Es ist nicht bekannt, ob es die erschossenen Häftlinge sind, die später in einem Grab auf dem Friedhof in Genzien beigesetzt wurden. Dieses Grab ist noch erhalten und wird gepflegt. Anders ist es mit den ehemaligen Häftlingsgräbern in Kläden. Sie wurden vor wenigen Jahren eingeebnet.

Doch es gelang immer wieder Häftlingen, in die Wälder rings um Leppin und Zehren zu flüchten. Die Wachmannschaften schossen den Flüchtenden zwar hinterher, konnten sie jedoch nicht verfolgen, da sie zu wenige waren und sie natürlich Angst hatten, dass sich der Zug, der gleichzeitig ihre menschliche Deckung vor Tieffliegern und den amerikanischen Truppen war, auflöste.

Einigen gelang die Flucht mit Hilfe der Bevölkerung

Ilse Lausch aus Zehren berichtete einmal über diese Flüchtlinge und deren bedauernswerten Zustand, "(...) kam ein geflohener Häftling zu uns und bat um Essen. Er trug total zerlumpte Kleidung und war zum Skelett abgemagert".

Karl Kötschler schreibt in seinem Bericht unter anderem: "In Arendsee waren wir noch 128 Mann, es sind mithin 32 Mann von den Mannschaften im Laufe des Marsches bis zur Auflösung des Zuges erschossen worden." Was er nicht wissen konnte, ist, dass es einigen seiner Kameraden, oft mit Hilfe der Bevölkerung, gelungen war zu fliehen.
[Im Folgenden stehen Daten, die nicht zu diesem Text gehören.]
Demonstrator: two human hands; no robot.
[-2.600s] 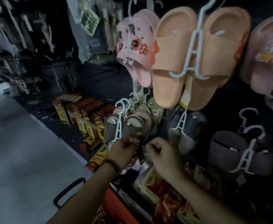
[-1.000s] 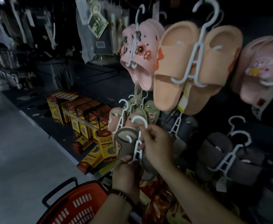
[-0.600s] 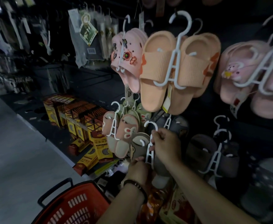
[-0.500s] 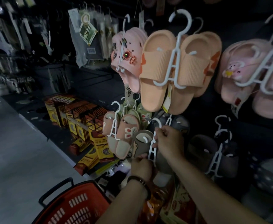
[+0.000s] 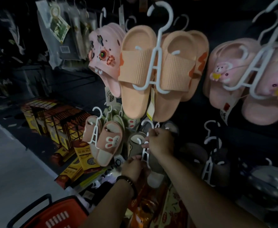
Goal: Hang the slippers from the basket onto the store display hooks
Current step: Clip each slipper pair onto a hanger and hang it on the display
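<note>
mid-hang: r hand (image 5: pixel 160 143) pinches the hanger (image 5: pixel 144 156) of the grey slippers (image 5: pixel 134 145) under the orange pair (image 5: pixel 135 69), l hand (image 5: pixel 132 168) grips its bottom. next: catch it on a display hook.

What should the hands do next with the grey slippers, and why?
Probably ease the hanger onto a display hook: the right hand grips its stem, the left hand holds the slippers below, and its top seems free.
</note>
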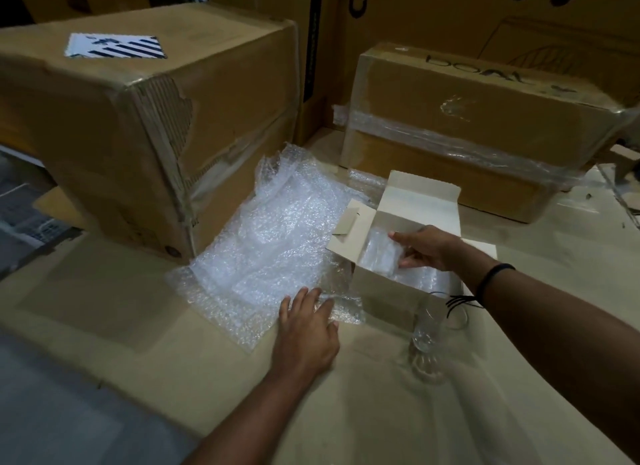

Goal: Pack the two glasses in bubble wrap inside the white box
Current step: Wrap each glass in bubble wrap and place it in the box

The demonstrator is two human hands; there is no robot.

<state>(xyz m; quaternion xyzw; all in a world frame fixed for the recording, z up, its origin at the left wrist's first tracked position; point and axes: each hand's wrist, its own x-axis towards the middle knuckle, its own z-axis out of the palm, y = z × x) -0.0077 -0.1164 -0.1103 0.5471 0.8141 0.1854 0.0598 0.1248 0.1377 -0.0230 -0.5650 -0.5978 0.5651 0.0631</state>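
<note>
The white box (pixel 377 293) stands open in the middle, its lid flap raised at the back. Over its opening my right hand (pixel 427 248) holds a glass wrapped in bubble wrap (pixel 379 253), thumb and fingers curled round it. More bubble wrap lies in the box's right half. A bare clear glass (pixel 427 322) stands upright on the cardboard surface just in front of the box's near right corner. A large loose sheet of bubble wrap (pixel 273 236) is spread to the left of the box. My left hand (pixel 308 329) rests flat on its near edge, fingers straight.
A big taped brown carton (pixel 114 118) stands at the back left, close behind the bubble wrap sheet. Another taped brown carton (pixel 485 125) sits behind the white box at the right. More cartons wall off the back. The work surface is flat brown cardboard (pixel 173 378).
</note>
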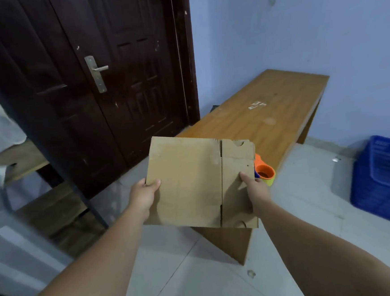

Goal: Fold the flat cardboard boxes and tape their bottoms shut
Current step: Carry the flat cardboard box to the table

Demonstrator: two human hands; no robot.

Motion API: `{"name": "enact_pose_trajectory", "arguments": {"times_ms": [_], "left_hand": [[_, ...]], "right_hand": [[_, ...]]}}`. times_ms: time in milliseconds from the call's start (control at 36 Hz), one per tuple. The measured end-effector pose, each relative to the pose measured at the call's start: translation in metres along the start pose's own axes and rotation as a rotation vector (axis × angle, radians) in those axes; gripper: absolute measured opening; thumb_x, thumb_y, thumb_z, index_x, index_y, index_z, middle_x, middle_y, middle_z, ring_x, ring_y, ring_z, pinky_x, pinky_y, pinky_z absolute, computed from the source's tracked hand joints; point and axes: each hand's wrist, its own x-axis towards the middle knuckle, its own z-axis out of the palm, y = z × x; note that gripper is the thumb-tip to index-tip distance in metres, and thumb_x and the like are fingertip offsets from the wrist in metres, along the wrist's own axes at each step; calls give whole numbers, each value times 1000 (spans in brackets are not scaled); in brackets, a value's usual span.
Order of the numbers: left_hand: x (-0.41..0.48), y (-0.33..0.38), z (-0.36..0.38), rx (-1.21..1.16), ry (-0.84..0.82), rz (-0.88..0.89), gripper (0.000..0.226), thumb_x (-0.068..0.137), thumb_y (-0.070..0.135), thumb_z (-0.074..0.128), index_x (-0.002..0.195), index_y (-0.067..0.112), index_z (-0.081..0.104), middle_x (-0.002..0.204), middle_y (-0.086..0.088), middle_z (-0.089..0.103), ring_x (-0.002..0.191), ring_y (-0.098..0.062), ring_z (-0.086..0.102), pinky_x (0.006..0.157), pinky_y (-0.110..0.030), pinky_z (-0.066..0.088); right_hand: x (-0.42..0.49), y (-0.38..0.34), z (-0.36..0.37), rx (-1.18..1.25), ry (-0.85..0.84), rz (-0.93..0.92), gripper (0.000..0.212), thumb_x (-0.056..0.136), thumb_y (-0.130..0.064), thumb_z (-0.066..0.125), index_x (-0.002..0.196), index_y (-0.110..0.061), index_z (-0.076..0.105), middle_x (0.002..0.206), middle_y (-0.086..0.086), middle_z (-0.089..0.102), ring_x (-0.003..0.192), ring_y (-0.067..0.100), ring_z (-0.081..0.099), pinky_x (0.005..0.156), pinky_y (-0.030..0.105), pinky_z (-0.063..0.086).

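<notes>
In front of the dark wooden door [113,72], the left hand [144,195] pinches the left edge of the flat cardboard box [187,183], thumb on the facing panel and fingers hidden behind. The right hand [254,188] pinches the narrow right panel the same way, so the collapsed box hangs above the near end of the wooden table [268,114], gripped at opposite edges probably so it can be pushed open. Just behind the box's right edge an orange roll [264,171], likely the tape, sits on the table within reach, and a blue plastic crate [383,179] stands on the floor at far right.
</notes>
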Motion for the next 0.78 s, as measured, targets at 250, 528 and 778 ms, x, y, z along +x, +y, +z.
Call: {"name": "enact_pose_trajectory", "arguments": {"times_ms": [250,528,778], "left_hand": [[119,18,-30,7,-156,4,40,92,19,61,130,7,54,121,-3,60,112,-29,56,92,-36,42],[237,40,-69,57,-351,4,49,90,23,64,135,9,50,127,-6,59,111,-27,57,92,-38,46],[292,64,-38,88,-433,23,52,91,23,62,137,7,45,124,-3,56,114,-30,54,90,-37,43]], "right_hand": [[23,-7,88,15,193,0,48,88,-47,59,118,-10,56,109,6,61,100,25,55,89,40,45],[33,-11,188,108,388,33,55,88,-48,58,129,-12,53,120,8,60,108,28,53,97,42,41],[62,-42,203,92,486,40,59,87,-53,57,129,-11,51,121,6,57,105,25,51,89,38,40]]}}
In den Nachmittagsstunden des 12. April 1945 erreichte am Tannenkrug eine Panzerspitze der 5. US Panzerdivision, die sehr schnell über Thielbeer und Lückstedt nach Losse vorgedrungen war, den Häftlingszug. Das Herannahen der Amerikaner aus Richtung Losse müssen die Wachleute erkannt haben und waren selbst in den Wäldern verschwunden.
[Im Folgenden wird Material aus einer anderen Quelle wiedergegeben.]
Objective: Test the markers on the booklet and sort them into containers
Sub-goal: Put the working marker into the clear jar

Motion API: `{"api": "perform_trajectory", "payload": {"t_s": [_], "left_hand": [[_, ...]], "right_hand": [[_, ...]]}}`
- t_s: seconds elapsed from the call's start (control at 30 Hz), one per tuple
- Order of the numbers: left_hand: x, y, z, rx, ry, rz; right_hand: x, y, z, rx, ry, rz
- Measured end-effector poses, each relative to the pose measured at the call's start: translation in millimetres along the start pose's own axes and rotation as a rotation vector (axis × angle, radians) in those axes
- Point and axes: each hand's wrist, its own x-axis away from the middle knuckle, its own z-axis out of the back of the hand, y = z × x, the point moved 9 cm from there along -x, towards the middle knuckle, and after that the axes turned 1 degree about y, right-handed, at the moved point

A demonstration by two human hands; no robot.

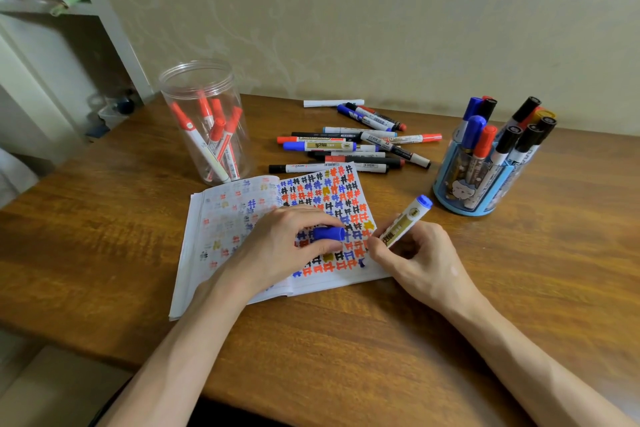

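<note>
Fingers (313,215) of left hand (284,243) were curled round a smooth blue plastic cap (329,233), pinched against the thumb over the booklet's right page. Right hand (419,260) gripped a tilted cylindrical white marker (405,222) with gold label and blue upper end; its lower end was hidden behind the fingers. Booklet (221,218): open, thin paper, right page crowded with red, blue, black and gold hash marks, near the table's front edge. Table (104,236): grained brown wood. Loose markers (349,146): heaped toward the back edge. Clear plastic jar (207,80): round, red-capped markers inside, back left. Blue holder (450,194): round, capped markers upright, toward the right edge.
</note>
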Motion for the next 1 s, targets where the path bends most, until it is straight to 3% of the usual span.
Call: {"api": "perform_trajectory", "payload": {"t_s": [0.17,0.47,0.63,0.83,1.0], "left_hand": [[-0.2,-0.8,-0.6,0.017,-0.009,-0.003],[0.4,1.6,1.3,0.022,0.004,-0.012],[-0.2,2.1,2.3,0.038,0.007,-0.023],[1.4,4.5,10.1,0.125,0.072,-0.04],[2.2,3.8,18.0,0.193,0.123,-0.013]], "right_hand": [[-1.4,7.8,7.4,-0.013,0.073,-0.064],[-0.4,5.3,1.6,0.02,0.018,-0.067],[-1.3,12.2,16.6,-0.195,0.148,-0.151],[-16.4,-8.2,24.1,-0.298,0.174,-0.131],[-32.6,-36.5,11.3,-0.226,0.111,-0.04]]}}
Diese erste Panzerspitze hielt sich nicht lange bei den Häftlingen auf und fuhr über Groß Garz weiter in Richtung Wittenberge. Da die Wehrmacht den Nachschub auf der B 190 erschweren wollte, wurde die Straße bei Tannenkrug mit wenig Erfolg mit Granaten beschossen.

Die Häftlinge wurden deshalb von Tannenkrug in Richtung Losse auf einer Wiese in Sicherheit gebracht. Zuvor wurden nach übereinstimmenden Berichten zweier Zeugen noch Fotos von einer Gruppe von etwa 10 bis 15 entkleideten Häftlingen von amerikanischen Kriegsberichterstattern gemacht, die die Verbrechen dokumentieren wollten.

Karl Kötschler berichtet über seine Befreiung nur: "Vor Seehausen verließen uns die Wachmannschaften, wir gingen auseinander."